» Your task: Transcribe only the lines of the listing below from the one holding "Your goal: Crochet" through the one holding "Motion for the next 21", inclusive, without any change.

__________________________________________________

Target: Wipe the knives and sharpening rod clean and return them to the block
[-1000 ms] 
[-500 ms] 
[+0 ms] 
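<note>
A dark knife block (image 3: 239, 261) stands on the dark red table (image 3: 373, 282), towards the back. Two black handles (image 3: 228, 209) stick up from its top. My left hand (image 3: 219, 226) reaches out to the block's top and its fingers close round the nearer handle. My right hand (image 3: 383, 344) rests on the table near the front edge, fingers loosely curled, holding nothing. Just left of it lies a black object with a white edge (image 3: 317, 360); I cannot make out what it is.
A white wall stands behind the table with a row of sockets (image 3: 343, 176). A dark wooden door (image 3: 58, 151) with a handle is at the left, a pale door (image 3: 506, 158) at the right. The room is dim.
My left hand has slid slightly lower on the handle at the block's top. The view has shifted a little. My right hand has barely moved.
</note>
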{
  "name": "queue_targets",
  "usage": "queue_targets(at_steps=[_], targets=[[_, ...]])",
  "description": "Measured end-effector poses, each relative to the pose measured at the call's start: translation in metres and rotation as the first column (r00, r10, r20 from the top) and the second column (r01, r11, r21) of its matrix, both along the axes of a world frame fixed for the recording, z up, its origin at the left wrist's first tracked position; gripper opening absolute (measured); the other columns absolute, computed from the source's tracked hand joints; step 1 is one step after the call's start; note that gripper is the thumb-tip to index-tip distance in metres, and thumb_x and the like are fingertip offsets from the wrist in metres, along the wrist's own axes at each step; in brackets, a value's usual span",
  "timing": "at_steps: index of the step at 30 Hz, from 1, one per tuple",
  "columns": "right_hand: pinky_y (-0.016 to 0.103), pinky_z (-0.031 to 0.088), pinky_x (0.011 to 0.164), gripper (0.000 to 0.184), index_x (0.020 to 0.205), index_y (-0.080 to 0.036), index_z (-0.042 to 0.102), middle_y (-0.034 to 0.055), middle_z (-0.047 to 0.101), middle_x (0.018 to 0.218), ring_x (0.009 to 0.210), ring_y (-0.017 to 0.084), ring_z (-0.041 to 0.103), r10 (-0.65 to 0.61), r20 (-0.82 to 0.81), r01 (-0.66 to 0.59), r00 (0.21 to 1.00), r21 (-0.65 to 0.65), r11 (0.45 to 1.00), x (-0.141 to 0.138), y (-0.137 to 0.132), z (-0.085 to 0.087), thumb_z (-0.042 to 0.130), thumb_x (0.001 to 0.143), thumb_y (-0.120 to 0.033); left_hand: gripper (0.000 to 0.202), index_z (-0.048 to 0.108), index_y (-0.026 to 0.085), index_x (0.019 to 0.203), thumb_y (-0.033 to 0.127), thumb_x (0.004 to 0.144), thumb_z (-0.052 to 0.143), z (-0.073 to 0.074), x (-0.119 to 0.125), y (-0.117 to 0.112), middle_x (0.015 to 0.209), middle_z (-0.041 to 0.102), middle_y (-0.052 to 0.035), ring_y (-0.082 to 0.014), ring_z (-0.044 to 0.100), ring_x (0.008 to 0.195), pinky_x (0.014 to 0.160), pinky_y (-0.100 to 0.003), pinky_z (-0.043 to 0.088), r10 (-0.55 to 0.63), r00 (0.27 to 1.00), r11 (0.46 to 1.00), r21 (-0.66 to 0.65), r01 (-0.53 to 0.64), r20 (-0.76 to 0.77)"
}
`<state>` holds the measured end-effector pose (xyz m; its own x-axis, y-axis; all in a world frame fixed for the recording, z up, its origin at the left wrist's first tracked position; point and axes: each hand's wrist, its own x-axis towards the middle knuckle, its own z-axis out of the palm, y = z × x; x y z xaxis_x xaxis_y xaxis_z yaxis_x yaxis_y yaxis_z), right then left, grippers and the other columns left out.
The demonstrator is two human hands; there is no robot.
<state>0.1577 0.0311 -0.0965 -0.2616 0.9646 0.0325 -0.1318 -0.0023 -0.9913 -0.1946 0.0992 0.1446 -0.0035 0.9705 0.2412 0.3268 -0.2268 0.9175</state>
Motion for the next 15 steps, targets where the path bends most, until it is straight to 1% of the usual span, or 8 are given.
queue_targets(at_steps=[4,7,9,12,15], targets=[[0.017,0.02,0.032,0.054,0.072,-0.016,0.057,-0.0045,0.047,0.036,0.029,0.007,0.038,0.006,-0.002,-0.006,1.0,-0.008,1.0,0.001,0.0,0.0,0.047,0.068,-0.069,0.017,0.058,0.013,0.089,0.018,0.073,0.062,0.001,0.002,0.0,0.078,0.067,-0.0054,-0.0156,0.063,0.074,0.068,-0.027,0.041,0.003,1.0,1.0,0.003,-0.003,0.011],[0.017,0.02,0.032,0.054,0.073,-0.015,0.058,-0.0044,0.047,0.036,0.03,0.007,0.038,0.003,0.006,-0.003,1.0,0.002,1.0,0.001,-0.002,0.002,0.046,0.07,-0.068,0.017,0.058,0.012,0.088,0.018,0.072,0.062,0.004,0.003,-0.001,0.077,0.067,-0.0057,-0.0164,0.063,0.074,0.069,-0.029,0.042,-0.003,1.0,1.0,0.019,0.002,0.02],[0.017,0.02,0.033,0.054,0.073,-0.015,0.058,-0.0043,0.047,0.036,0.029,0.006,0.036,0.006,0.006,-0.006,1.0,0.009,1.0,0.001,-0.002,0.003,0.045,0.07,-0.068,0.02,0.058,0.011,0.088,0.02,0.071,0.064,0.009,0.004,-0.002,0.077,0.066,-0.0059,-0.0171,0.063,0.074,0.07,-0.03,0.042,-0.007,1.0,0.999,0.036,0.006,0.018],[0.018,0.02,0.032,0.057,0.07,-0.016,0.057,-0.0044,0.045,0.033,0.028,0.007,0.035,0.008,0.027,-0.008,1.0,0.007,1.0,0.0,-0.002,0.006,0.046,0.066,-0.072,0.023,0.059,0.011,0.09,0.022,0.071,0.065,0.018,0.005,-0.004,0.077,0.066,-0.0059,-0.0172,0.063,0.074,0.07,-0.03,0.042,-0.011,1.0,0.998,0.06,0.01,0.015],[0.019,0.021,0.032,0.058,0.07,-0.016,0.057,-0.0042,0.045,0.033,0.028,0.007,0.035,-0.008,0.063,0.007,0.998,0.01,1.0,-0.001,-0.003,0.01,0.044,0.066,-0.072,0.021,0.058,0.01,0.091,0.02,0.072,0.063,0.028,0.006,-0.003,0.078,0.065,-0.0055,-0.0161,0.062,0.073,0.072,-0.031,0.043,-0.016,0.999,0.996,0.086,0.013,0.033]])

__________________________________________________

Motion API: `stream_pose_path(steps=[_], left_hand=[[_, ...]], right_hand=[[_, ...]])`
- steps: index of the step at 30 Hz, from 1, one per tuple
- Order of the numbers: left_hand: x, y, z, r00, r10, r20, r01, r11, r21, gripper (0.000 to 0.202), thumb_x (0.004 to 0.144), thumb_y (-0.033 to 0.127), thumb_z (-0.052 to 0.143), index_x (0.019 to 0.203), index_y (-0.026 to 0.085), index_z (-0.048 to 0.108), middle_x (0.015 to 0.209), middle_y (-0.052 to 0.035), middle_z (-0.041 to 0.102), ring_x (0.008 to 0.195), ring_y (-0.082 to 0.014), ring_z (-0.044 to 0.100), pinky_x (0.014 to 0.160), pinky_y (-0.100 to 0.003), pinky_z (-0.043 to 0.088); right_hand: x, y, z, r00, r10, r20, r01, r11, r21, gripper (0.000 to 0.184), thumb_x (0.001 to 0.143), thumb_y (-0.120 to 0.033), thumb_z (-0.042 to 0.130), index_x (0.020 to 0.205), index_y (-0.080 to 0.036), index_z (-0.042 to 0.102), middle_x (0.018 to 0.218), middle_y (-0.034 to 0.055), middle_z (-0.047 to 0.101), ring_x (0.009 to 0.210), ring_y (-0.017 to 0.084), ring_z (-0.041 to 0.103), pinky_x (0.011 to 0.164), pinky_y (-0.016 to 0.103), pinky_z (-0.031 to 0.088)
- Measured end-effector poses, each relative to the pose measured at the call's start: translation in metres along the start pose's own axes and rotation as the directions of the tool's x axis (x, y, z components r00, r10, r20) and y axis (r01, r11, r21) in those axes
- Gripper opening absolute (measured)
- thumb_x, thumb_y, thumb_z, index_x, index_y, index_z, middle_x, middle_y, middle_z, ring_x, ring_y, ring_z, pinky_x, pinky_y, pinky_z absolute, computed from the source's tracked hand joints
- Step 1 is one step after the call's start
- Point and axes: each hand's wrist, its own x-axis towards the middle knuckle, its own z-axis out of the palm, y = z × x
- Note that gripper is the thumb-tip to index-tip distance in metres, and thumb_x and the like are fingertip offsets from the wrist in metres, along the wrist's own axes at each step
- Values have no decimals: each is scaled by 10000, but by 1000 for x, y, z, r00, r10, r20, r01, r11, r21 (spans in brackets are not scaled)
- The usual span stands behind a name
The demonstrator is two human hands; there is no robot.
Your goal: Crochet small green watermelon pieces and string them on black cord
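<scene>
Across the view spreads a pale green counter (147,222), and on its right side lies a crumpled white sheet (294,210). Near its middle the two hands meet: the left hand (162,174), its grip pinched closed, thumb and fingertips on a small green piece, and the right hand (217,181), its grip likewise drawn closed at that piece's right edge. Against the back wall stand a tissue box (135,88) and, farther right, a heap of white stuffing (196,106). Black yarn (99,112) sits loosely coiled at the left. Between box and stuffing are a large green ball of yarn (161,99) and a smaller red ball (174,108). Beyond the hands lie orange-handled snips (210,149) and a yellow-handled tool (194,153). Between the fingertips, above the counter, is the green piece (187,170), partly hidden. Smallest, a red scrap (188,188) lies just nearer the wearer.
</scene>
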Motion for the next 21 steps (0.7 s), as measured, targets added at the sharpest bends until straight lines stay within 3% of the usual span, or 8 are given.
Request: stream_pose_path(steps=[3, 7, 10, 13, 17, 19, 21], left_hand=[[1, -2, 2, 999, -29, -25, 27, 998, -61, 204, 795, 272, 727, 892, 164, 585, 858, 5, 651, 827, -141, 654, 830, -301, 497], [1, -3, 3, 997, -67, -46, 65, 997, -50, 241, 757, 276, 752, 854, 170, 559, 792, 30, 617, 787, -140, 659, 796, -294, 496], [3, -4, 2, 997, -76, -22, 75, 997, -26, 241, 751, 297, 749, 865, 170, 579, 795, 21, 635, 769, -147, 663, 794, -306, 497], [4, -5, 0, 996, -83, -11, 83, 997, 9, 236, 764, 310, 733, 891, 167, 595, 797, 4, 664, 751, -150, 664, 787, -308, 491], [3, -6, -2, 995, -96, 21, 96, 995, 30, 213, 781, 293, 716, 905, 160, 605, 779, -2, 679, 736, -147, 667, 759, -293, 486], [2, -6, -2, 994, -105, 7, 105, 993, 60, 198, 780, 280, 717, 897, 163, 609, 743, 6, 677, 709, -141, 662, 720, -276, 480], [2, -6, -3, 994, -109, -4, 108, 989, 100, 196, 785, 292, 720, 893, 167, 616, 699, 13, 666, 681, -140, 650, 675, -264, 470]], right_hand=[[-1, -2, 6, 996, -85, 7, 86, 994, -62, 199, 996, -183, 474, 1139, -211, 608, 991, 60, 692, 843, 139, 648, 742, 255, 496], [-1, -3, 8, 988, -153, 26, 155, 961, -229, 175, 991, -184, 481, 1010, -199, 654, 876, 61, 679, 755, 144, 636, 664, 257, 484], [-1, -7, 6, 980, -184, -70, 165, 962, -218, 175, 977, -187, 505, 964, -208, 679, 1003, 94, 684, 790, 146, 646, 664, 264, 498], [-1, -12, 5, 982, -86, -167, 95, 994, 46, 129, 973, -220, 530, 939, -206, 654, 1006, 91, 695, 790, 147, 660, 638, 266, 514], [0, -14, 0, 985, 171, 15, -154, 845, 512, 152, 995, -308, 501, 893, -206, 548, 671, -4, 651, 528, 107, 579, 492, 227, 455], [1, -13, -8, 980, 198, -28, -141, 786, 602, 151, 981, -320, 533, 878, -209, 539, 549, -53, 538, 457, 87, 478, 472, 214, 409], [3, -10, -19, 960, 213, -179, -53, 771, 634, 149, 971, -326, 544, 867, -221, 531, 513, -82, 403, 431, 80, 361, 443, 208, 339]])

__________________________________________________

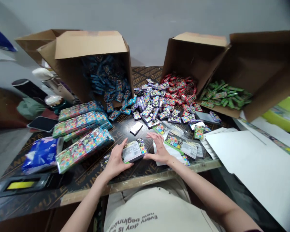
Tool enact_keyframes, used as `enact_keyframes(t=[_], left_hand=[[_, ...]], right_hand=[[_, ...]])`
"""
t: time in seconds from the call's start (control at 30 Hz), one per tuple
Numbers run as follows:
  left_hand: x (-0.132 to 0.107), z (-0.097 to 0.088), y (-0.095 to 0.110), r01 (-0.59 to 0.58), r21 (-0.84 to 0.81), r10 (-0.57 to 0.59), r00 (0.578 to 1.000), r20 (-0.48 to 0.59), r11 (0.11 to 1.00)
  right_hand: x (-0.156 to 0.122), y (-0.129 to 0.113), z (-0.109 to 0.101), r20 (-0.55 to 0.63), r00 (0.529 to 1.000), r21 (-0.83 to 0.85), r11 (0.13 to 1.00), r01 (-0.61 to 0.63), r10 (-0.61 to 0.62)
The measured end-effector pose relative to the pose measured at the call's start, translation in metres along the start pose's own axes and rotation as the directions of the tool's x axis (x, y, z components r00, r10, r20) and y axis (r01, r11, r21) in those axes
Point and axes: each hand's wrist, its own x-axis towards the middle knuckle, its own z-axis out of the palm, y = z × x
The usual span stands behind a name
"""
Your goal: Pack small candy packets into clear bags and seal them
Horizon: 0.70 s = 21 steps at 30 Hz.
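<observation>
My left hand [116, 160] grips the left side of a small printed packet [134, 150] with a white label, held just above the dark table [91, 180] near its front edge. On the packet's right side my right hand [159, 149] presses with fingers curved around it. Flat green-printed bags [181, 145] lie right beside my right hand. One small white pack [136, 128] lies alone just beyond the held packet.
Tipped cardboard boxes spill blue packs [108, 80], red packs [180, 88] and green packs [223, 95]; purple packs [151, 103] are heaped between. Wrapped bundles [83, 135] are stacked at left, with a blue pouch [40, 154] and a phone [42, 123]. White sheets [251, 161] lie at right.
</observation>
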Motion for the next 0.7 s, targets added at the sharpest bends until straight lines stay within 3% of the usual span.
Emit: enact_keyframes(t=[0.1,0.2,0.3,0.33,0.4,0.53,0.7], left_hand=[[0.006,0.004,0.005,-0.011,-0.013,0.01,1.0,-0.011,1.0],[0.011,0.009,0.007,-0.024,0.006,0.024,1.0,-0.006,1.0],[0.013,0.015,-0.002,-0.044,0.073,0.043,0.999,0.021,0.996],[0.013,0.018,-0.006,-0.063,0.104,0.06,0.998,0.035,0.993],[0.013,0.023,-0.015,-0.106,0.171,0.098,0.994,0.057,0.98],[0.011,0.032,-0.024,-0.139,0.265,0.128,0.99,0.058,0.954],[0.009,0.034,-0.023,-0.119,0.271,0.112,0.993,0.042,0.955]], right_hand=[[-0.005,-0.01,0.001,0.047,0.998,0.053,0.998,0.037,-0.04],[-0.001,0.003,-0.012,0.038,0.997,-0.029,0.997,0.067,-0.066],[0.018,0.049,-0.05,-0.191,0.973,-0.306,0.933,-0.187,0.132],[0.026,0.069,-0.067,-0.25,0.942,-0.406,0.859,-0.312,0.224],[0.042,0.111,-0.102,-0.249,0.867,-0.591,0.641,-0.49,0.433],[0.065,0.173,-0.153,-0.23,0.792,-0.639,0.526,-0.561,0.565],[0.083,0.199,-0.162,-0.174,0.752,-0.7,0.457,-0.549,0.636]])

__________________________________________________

» Answer to this task:
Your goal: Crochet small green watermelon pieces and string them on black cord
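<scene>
Across the view spreads a pale green counter (147,222), and on its right side lies a crumpled white sheet (294,210). Near its middle the two hands meet: the left hand (162,174), its grip pinched closed, thumb and fingertips on a small green piece, and the right hand (217,181), its grip likewise drawn closed at that piece's right edge. Against the back wall stand a tissue box (135,88) and, farther right, a heap of white stuffing (196,106). Black yarn (99,112) sits loosely coiled at the left. Between box and stuffing are a large green ball of yarn (161,99) and a smaller red ball (174,108). Beyond the hands lie orange-handled snips (210,149) and a yellow-handled tool (194,153). Between the fingertips, above the counter, is the green piece (187,170), partly hidden. Smallest, a red scrap (188,188) lies just nearer the wearer.
</scene>
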Motion for the next 21 steps (0.7 s), as measured, targets added at the sharpest bends until straight lines stay within 3% of the usual span, or 8 are given.

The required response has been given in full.